START The data

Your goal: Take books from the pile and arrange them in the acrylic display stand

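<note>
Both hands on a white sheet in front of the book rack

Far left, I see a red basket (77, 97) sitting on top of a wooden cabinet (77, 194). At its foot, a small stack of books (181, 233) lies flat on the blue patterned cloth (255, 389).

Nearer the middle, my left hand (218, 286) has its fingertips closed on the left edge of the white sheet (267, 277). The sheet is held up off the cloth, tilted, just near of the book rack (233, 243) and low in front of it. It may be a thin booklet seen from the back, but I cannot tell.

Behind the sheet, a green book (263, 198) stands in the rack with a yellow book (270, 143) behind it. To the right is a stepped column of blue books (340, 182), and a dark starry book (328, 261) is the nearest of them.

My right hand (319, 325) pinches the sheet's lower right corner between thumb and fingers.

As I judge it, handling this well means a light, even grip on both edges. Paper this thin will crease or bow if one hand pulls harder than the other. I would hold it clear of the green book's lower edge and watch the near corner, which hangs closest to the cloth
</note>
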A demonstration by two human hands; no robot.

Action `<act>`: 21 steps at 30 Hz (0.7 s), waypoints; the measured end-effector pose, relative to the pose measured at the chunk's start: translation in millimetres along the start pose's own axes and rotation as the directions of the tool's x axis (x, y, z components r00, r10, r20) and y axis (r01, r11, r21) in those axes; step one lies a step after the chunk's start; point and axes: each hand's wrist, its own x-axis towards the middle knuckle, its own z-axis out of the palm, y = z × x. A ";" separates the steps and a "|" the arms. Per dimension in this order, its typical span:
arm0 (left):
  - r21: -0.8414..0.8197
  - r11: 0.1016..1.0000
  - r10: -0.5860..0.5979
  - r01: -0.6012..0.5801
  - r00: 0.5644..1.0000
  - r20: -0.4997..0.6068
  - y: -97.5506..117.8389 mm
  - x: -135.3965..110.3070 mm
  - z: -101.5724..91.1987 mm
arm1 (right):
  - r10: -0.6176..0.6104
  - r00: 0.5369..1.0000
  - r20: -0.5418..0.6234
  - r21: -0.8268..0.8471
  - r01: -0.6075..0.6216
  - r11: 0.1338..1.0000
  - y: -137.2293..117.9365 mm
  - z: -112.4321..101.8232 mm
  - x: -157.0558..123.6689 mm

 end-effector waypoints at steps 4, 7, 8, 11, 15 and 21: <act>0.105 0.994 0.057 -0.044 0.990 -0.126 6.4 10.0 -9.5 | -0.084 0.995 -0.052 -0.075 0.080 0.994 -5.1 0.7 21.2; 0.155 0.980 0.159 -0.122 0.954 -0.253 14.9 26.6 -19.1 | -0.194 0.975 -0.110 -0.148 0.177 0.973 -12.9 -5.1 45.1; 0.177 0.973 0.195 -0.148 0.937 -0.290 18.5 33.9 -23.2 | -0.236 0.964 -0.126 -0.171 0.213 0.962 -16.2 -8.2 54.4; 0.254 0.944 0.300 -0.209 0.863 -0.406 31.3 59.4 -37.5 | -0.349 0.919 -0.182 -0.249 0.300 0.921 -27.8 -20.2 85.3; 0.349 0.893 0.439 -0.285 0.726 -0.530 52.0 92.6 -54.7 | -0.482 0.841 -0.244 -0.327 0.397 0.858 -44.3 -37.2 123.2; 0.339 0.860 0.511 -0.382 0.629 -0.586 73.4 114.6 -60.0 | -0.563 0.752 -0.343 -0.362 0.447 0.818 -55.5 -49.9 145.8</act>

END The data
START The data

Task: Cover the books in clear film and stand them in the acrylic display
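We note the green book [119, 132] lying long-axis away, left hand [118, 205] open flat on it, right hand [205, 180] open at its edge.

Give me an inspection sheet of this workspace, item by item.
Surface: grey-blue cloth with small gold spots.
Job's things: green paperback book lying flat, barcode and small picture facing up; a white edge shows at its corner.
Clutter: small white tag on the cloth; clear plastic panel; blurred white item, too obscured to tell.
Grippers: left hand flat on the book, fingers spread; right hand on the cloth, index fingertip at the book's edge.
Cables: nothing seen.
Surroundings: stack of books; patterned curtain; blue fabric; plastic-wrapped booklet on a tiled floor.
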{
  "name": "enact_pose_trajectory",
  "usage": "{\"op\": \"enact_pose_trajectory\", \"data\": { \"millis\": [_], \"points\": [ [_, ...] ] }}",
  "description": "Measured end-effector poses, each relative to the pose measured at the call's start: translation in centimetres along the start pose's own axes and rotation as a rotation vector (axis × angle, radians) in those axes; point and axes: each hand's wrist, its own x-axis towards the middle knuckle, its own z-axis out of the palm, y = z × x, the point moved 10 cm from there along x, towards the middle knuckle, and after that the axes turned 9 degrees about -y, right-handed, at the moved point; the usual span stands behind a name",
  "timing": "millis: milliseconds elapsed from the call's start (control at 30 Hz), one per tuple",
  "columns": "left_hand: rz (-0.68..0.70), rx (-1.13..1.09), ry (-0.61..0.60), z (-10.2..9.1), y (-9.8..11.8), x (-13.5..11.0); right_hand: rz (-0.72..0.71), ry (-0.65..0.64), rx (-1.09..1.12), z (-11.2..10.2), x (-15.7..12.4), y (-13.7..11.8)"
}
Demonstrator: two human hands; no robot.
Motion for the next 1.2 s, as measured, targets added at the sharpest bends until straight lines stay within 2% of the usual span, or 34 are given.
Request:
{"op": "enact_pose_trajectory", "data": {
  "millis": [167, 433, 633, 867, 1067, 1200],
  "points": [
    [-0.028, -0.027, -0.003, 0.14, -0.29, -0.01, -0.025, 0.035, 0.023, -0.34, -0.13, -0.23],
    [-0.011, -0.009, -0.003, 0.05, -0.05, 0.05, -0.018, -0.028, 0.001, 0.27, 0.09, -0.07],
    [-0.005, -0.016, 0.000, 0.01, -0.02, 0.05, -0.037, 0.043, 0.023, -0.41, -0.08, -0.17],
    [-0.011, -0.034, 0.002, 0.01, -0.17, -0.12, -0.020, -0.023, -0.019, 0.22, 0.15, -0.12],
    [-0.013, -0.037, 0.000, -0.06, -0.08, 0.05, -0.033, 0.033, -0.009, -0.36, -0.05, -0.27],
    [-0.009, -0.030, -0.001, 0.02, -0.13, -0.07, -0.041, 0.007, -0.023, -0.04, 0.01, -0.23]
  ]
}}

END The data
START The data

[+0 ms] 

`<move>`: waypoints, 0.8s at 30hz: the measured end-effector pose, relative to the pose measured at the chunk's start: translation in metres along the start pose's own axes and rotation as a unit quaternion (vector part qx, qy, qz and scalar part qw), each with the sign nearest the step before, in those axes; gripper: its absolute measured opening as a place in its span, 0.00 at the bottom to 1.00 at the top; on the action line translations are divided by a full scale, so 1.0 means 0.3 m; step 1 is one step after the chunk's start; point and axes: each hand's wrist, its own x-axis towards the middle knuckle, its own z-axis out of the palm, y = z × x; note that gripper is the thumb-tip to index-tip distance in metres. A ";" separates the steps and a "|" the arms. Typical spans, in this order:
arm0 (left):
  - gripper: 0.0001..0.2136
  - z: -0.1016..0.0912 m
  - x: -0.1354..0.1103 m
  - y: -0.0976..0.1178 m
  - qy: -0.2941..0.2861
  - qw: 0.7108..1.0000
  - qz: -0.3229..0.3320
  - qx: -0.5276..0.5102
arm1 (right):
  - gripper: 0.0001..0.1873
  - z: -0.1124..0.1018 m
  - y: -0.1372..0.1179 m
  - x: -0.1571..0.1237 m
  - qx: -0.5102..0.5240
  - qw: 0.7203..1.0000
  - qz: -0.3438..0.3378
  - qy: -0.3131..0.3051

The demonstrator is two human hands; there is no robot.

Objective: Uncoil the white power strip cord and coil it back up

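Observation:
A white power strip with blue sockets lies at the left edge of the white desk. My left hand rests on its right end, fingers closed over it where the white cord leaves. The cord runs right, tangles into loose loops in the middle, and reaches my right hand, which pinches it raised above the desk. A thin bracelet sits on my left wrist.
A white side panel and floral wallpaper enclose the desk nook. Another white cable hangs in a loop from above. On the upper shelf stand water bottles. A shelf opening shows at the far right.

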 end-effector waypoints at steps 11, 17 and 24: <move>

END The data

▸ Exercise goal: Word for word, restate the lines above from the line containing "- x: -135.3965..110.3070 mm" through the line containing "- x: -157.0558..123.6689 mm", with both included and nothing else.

▸ Answer to the problem:
  - x: -135.3965..110.3070 mm
  - z: -101.5724..91.1987 mm
arm1 (right):
  - r10: -0.6176..0.6104
  - r00: 0.5369..1.0000
  - r20: -0.5418..0.6234
  - r21: -0.8268..0.8471
  - r01: -0.6075..0.6216
  - r11: 0.1338..1.0000
  - y: -137.2293..117.9365 mm
  - z: -112.4321..101.8232 mm
  - x: -157.0558..123.6689 mm

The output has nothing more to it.